Richard Dawkins, the paradigmatic Darwinist-atheist extremist, claims to follow an “Einsteinian religion”. Einstein was basically an atheist even if he did say things like “God does not play dice”.
How convenient for materialists, to preclude any critical discussion of materialism, by defining the universe in such a way as to eliminate even the possibility of asking questions as to what precedes or exists outside the universe!
Many of us believe in multiple universes which exist outside of ours.
We’re not discussing liberalism here, and I don’t think you have a very accurate view of it. As with Islam you choose the view of it most critical (liberals do the same thing) when if you wanted an accurate view you would likely seek out the analyses of more disinterested people.
Nice point, George, on teleological language.
January 21, 2008 at 12:51 pm
No, he didn’t. He explicitly rejected the idea of a ‘Divine Person’ and used the word ‘God’ to refer to the fundamental, impersonal order of the universe.
April 27, 2008 at 3:24 pm
I like the second quote more than the first, but I think all determinism should lead to the perspective that time is just another coordinate on a single coherent reality. Some models, like relativity or the 18th century principle of least action, bring it into sharper focus.
Back to the first quote.
Time is just another coordinate. But one can ask about causality without time: “why relativity?” “why these initial conditions?” are better questions than “what’s before the big bang?”

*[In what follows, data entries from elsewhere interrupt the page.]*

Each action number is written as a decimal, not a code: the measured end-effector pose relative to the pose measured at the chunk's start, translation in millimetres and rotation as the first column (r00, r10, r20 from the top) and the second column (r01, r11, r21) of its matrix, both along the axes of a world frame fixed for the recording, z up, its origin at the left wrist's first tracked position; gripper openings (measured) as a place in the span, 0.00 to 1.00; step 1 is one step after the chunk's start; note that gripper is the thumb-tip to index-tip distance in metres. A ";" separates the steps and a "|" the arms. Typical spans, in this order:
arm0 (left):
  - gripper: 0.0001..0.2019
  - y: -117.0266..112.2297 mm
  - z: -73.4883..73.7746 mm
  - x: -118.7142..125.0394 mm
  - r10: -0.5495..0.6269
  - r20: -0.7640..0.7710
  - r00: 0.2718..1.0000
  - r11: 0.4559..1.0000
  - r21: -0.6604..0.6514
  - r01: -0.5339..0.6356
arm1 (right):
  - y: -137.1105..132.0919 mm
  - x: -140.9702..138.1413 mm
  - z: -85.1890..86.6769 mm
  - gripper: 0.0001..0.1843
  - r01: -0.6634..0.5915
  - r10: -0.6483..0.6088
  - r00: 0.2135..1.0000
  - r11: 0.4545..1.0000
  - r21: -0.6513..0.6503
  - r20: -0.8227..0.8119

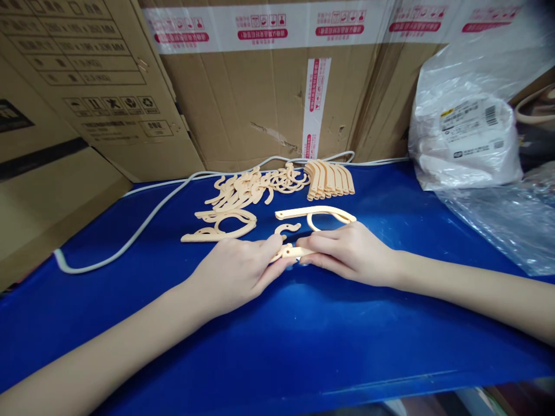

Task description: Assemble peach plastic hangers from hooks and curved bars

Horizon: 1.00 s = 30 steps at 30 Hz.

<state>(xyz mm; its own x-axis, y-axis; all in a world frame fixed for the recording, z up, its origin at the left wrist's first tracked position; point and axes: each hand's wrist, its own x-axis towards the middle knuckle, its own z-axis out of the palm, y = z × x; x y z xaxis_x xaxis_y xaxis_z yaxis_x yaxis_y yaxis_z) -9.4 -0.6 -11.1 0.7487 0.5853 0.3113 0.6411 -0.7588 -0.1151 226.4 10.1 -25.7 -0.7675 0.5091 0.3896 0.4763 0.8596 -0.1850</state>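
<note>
My left hand (247, 266) pinches a small beige piece near its fingertips, mostly hidden by the fingers. My right hand (347, 251) is closed around a beige plastic hanger arm (295, 252), whose end with a hole meets the left fingertips. Just behind the hands lies a curved hanger hook (288, 227). Another long hanger arm (303, 212) with a curved piece rests beyond the right hand and is partly covered by it. A folded hanger (221, 225) lies on the blue table to the left.
Farther back are a loose pile of hanger hooks (247, 188) and a neat row of hanger arms (329, 179). A white cable (160, 205) runs along cardboard boxes (260, 98). Clear plastic packaging (466, 133) sits at the right on the blue table (277, 341).
</note>
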 end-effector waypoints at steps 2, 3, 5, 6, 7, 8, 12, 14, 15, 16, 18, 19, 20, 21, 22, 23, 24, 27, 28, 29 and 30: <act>0.22 -0.2 0.4 -0.2 -0.003 -0.005 1.000 1.000 -0.023 0.002 | 0.0 0.1 -0.2 0.14 0.000 0.000 1.000 1.000 0.003 0.000; 0.22 -0.2 0.6 -0.2 -0.003 -0.003 1.000 1.000 -0.024 0.003 | -0.1 0.1 -0.4 0.14 0.001 -0.001 1.000 1.000 0.005 -0.001; 0.22 -0.1 0.9 -0.4 -0.008 -0.002 1.000 1.000 -0.021 0.008 | 0.0 0.2 -0.8 0.14 0.003 -0.003 1.000 1.000 0.007 0.001; 0.22 0.0 1.0 -0.4 -0.012 -0.002 1.000 1.000 -0.019 0.012 | 0.2 0.3 -1.0 0.15 0.004 -0.004 1.000 1.000 0.008 0.004; 0.23 0.2 0.9 -0.4 -0.015 -0.004 1.000 1.000 -0.018 0.015 | 0.3 0.4 -1.2 0.15 0.004 -0.004 1.000 1.000 0.007 0.007; 0.22 0.4 0.6 -0.4 -0.019 -0.007 1.000 1.000 -0.018 0.019 | 0.5 0.4 -1.3 0.15 0.002 -0.002 1.000 1.000 0.004 0.011; 0.23 0.9 -1.2 -0.5 -0.022 -0.017 1.000 1.000 -0.015 0.022 | 1.4 0.4 -1.0 0.17 -0.017 0.018 1.000 0.999 -0.029 0.016; 0.23 0.9 -2.0 -0.8 -0.027 -0.022 0.999 1.000 -0.016 0.026 | 1.5 0.3 -0.6 0.17 -0.026 0.027 1.000 0.999 -0.041 0.011; 0.23 0.9 -2.3 -1.0 -0.028 -0.022 0.999 1.000 -0.012 0.028 | 1.5 0.3 -0.5 0.17 -0.027 0.027 1.000 0.999 -0.046 0.007; 0.23 0.9 -2.5 -1.2 -0.030 -0.023 0.999 1.000 -0.006 0.029 | 1.5 0.4 -0.4 0.17 -0.025 0.026 1.000 0.998 -0.051 0.005; 0.23 1.0 -2.5 -1.4 -0.029 -0.024 0.999 1.000 0.009 0.029 | 1.2 0.5 -0.3 0.17 -0.021 0.021 1.000 0.998 -0.058 0.002; 0.23 1.1 -2.4 -1.4 -0.029 -0.026 0.999 0.999 0.012 0.030 | 1.0 0.6 -0.2 0.16 -0.019 0.019 1.000 0.998 -0.059 0.003; 0.23 1.2 -2.3 -1.3 -0.029 -0.029 0.999 0.999 0.014 0.029 | 0.9 0.7 -0.2 0.16 -0.017 0.018 1.000 0.998 -0.060 0.005; 0.23 1.3 -2.2 -1.3 -0.028 -0.031 0.999 0.999 0.016 0.029 | 0.8 0.8 -0.1 0.16 -0.017 0.018 1.000 0.998 -0.059 0.006; 0.23 1.5 -2.1 -1.3 -0.030 -0.033 0.999 0.999 0.017 0.030 | 0.7 0.8 0.0 0.16 -0.019 0.019 1.000 0.998 -0.056 0.005; 0.23 1.8 -2.1 -1.4 -0.032 -0.033 0.999 0.999 0.020 0.033 | 0.6 0.9 0.0 0.16 -0.020 0.020 1.000 0.998 -0.054 0.002; 0.23 2.0 -2.1 -1.4 -0.038 -0.033 0.999 0.999 0.025 0.039 | 0.6 0.9 0.1 0.16 -0.021 0.021 1.000 0.998 -0.052 -0.002; 0.23 2.5 -2.6 -1.7 -0.058 -0.031 0.998 0.996 0.069 0.060 | 0.8 0.8 -0.1 0.16 -0.020 0.020 1.000 0.998 -0.051 -0.005; 0.23 2.5 -2.8 -1.8 -0.064 -0.032 0.997 0.994 0.090 0.066 | 0.9 0.8 -0.3 0.16 -0.019 0.018 1.000 0.998 -0.053 -0.004; 0.23 2.3 -2.8 -1.7 -0.069 -0.035 0.997 0.991 0.114 0.072 | 1.0 0.8 -0.6 0.16 -0.018 0.018 1.000 0.998 -0.054 -0.002; 0.23 2.2 -2.8 -1.6 -0.073 -0.038 0.997 0.988 0.135 0.077 | 1.2 0.8 -0.9 0.16 -0.018 0.018 1.000 0.998 -0.054 -0.001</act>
<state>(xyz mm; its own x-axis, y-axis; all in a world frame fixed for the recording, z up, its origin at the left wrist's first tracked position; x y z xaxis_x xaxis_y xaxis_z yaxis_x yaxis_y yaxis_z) -11.1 1.5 -14.0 0.7998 0.4809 0.3591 0.5772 -0.7804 -0.2406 227.2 11.4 -26.5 -0.7768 0.5153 0.3620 0.4605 0.8569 -0.2315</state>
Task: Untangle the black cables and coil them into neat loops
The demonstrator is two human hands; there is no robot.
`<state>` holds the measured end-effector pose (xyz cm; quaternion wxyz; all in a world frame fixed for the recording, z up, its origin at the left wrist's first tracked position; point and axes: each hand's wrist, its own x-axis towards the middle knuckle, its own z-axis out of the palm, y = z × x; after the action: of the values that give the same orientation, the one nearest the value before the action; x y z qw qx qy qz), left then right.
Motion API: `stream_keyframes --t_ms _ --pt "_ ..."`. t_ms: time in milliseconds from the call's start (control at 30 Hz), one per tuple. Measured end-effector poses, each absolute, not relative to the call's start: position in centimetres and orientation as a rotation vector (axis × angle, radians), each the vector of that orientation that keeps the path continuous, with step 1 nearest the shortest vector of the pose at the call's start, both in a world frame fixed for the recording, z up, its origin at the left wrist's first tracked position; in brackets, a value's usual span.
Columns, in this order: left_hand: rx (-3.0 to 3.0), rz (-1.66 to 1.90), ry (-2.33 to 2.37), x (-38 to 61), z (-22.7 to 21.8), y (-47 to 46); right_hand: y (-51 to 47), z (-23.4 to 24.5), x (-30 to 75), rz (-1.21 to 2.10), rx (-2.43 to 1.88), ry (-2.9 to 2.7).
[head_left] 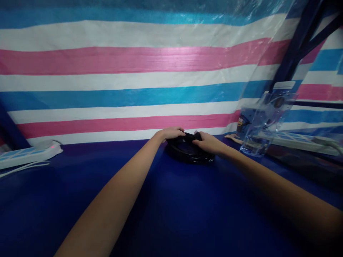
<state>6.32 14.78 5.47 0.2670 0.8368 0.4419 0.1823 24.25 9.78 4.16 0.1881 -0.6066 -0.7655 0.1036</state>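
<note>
A coil of black cable point(189, 156) lies at the back of the dark blue table point(177, 210), close to the striped sheet. My left hand point(172, 133) is closed around the coil's far left part. On the far right part, my right hand point(208, 142) grips the coil near a thick black piece, which looks like a connector or a tied section. The near side of the loop rests on the table, uncovered. Some of my fingers are hidden behind the cable.
A white power strip point(32, 154) with cords is at the left. To the right stand a clear plastic container point(258, 139) with some liquid and another white power strip point(300, 142). A striped sheet point(128, 82) hangs behind; a dark metal post point(291, 53) rises at the right.
</note>
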Motion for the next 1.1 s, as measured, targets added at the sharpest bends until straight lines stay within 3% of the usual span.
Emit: stream_keyframes --t_ms 467,867,1100 --pt "2.263 0.539 1.087 4.3 5.3 16.1 9.9 4.3 25.0 0.210 -1.714 -2.023" --pt "2.159 0.212 1.185 3.4 8.3 14.2 9.2 5.1 24.7 0.148 -1.653 -2.053" --pt "2.413 0.653 1.445 4.5 11.6 10.6 2.9 7.4 24.3 -0.256 -1.404 -2.211"
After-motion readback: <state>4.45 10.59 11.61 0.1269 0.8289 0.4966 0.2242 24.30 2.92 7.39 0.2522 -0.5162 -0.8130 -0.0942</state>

Asking what’s before the big bang is sort of like asking what’s north of the north pole. But I think there’s some cheating in that statement, some sweeping problems under the rug: both the big bang and black holes are singularities, where there’s a hole in space-time which is not described by GR, just as the north pole is not described by the north-east coordinate system.
But what’s wrong with that?
It may be necessary to fill in the hole–there really is a north pole–or it may not. What’s wrong with a hole? Few people complain about what happens after infinite time.
There are solutions to GR which are compact, having no holes at all. But time travel is possible in such a solution. That really forces you to divorce time from causality.